▶ **Activity**: Output only the lines below from the one holding "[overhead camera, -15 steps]" down to the one holding "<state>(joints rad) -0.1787", both end lines included and every picture dropped.

##### Input for this task #####

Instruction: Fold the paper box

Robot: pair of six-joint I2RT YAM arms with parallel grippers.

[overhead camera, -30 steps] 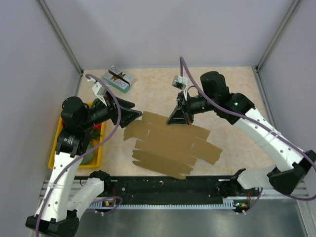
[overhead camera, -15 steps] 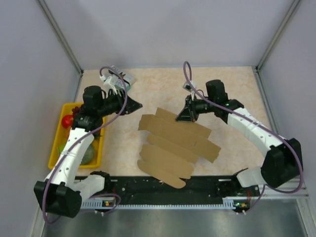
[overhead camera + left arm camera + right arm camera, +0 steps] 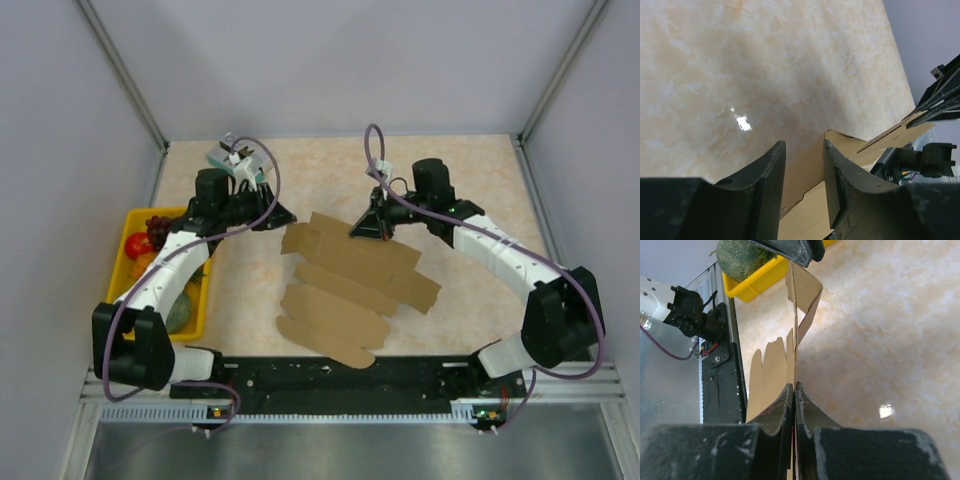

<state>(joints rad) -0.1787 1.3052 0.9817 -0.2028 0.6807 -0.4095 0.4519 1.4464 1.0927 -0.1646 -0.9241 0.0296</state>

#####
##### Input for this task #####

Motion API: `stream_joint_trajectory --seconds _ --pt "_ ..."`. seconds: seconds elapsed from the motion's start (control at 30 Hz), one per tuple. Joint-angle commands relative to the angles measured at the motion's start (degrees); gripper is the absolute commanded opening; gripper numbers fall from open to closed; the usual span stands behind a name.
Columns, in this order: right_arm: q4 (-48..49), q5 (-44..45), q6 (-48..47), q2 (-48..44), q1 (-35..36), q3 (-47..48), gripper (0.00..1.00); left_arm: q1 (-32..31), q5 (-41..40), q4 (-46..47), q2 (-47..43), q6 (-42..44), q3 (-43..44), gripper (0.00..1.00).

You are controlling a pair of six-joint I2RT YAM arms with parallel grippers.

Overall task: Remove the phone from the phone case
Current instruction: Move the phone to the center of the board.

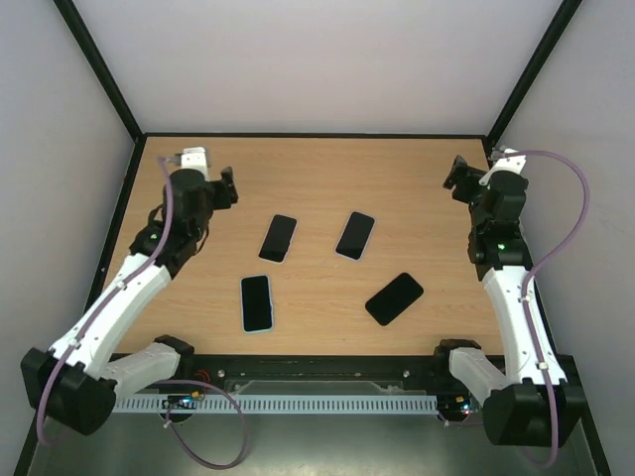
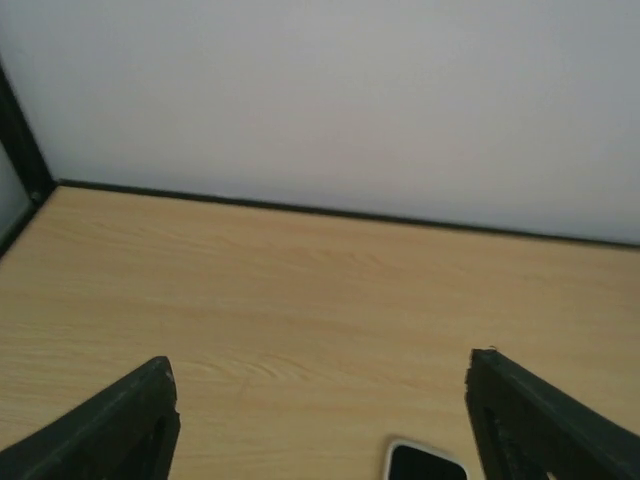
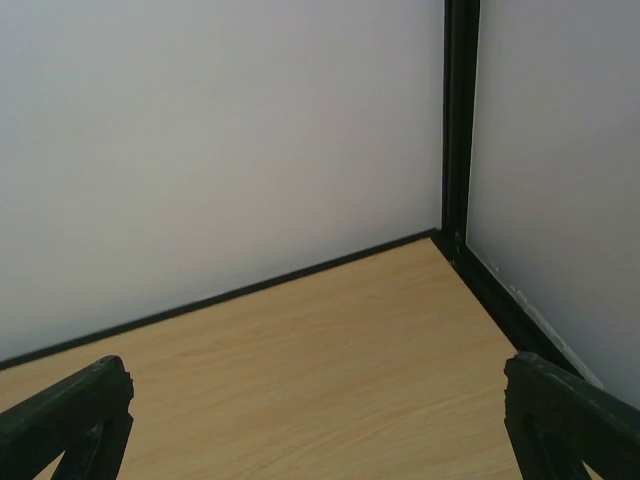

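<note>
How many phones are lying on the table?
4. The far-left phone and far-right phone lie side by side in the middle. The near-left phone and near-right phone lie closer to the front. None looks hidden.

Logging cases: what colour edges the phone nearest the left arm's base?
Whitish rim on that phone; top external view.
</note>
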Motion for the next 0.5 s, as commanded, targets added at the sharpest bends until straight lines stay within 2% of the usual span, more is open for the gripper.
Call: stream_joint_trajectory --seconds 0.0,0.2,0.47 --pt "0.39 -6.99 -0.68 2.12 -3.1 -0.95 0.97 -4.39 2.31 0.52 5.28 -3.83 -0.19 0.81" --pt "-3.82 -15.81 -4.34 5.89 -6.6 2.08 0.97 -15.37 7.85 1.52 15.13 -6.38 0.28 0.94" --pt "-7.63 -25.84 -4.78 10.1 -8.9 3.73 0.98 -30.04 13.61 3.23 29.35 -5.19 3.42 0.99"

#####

▶ **Solution to this problem**:
[overhead camera, -15 steps] 
[overhead camera + left arm camera + right arm camera, +0 steps] 

<state>(joints rad) -0.1787 1.3052 0.9817 -0.2028 0.6807 -0.4095 0.4519 1.4464 1.0927 -0.1646 -0.9241 0.0296</state>

That's the full output for the exercise.